The CHEd working group is composed of Dr. Ester Garcia, former CHEd chair and president of the University of the East, Dr. Patricia Bustos-Lagunda, chairman of the Coordinating Council of Private Educational Associations (Cocopea), representatives from the Philippine Association of State Universities and Colleges (Pasuc), the DepEd and the National Youth Commission (NYC).
“The DepEd is also a part of that interagency panel that will carefully study, deliberate and review the changing of the academic calendar,” Luistro said.
“There’s no need to rush to move the school opening in the basic education. Only the higher education institutions will the first ones to be affected by the changing of the academic calendar. We will wait for the final decision of the technical working group,” the DepEd chief added.

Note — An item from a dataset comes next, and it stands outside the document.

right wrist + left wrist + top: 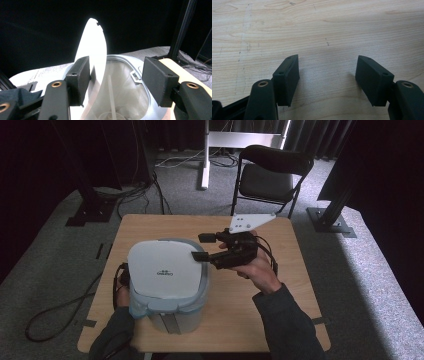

The University of the Philippines (UP) and the Ateneo de Manila University (ADMU) have announced they are shifting to the August to May schedule.
UP will implement the shift starting this schoolyear, and Ateneo will make the adjustment beginning 2015.
De La Salle University (DLSU) and the University of Santo Tomas (UST) have also informed the commission they plan to revise their calendars.
UP and Ateneo said they are changing calendars as part of an “internationalization effort,” noting that the Philippines is the only remaining Asean member with a June-to-March academic year.
UP Los Baños, UP College in Cebu, UP Manila, UP Open University, UP Visayas, and UP Baguio will adopt the new academic calendar in August.
But UP Diliman has not yet declared plan to adopt its school opening as professors resisted the academic calendar shift.
Meanwhile, a teachers’ group also on Tuesday expressed opposition to the school opening, stressing that the weather argument of the proponents has proven to be immaterial amidst the drastic changes in world climate that made the weather unpredictable.
“We oppose the change of school calendar,” Benjo Basas, chairman of the Teachers’ Dignity Coalition (TDC), said in a statement.
“We also urge our own school system [basic to tertiary]to integrate first before joining the Asean integration,” Basas added.
Earlier, Rep. Terry Ridon of Kabataan party-list said that moving the school opening from June to August will lead to expensive “education tourism.”
Ridon predicted a rise in “commercialization and privatization” as a result of the academic calendar shift.
Education tourism, he said, is a rising trend where foreign students enroll in Philippine schools for their undergraduate and graduate degrees, crowding out Filipino students.
Ridon said the August-to-May school year runs counter to the country’s agricultural calendar and would affect students in rural areas.